-- WORK REQUIRED --
In the listing that follows, count each line containing the string "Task" and report only the count.

-- PROVIDED RECORDS --
--------

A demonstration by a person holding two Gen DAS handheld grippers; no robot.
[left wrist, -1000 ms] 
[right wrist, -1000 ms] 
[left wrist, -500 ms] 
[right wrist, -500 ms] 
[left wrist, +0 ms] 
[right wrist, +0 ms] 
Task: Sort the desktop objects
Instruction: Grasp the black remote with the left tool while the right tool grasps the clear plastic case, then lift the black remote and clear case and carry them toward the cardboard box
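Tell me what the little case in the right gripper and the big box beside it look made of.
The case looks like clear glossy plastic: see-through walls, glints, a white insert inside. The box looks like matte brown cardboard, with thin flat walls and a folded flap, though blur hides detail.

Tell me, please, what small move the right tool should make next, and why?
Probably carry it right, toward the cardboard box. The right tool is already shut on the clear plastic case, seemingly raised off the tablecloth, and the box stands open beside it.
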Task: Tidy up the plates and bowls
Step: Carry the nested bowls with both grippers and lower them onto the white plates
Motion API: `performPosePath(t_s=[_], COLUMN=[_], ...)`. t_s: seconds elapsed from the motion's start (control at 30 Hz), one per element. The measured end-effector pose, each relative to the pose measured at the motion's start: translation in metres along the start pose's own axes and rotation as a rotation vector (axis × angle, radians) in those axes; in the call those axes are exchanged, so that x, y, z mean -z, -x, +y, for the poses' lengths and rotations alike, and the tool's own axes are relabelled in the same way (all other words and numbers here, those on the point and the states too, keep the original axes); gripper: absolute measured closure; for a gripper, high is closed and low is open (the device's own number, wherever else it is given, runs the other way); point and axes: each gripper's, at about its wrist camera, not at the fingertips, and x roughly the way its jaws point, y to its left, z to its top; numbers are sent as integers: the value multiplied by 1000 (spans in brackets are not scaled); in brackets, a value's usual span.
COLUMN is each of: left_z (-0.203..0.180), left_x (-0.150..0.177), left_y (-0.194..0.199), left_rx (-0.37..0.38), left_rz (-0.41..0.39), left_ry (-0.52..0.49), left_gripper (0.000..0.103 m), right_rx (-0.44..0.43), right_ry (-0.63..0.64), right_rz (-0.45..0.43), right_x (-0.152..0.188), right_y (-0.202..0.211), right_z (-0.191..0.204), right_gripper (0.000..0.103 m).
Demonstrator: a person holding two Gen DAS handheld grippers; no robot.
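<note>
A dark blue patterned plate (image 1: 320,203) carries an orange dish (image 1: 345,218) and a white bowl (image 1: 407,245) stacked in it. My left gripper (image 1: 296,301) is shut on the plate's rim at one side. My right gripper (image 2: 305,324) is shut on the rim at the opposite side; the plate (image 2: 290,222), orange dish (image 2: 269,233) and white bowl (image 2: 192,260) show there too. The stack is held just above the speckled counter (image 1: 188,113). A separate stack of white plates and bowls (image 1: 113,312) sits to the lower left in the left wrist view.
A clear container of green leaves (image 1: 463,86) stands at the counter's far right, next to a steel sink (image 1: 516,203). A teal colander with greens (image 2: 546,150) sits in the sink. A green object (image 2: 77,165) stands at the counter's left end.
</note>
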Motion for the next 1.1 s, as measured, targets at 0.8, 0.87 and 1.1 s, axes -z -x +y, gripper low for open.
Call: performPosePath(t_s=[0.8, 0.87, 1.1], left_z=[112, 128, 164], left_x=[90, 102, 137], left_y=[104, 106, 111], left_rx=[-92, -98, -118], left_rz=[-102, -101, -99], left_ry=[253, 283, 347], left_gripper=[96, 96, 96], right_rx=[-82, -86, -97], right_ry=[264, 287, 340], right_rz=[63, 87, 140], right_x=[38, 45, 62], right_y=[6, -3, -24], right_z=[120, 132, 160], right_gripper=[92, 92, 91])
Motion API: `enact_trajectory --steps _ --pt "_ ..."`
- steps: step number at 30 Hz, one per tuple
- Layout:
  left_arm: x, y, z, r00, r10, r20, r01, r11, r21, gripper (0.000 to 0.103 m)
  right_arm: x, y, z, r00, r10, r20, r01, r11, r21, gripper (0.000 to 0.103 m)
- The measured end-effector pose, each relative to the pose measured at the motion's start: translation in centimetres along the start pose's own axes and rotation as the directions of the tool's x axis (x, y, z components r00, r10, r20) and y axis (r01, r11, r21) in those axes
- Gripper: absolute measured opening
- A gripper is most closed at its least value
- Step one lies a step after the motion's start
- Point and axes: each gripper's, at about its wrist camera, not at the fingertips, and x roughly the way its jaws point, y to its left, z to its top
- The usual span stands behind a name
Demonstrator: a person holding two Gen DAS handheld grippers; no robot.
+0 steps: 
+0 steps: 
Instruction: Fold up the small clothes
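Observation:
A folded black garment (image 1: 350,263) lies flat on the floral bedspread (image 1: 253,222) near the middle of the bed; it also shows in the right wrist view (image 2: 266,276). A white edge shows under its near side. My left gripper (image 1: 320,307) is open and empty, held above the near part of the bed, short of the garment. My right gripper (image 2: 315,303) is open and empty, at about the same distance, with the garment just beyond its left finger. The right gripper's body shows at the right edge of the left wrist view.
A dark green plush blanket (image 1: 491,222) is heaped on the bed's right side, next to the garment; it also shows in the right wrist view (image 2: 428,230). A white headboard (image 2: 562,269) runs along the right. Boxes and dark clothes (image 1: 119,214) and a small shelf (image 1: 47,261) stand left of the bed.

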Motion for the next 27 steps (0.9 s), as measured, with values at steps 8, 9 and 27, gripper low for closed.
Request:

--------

-- EXPECTED OUTPUT --
2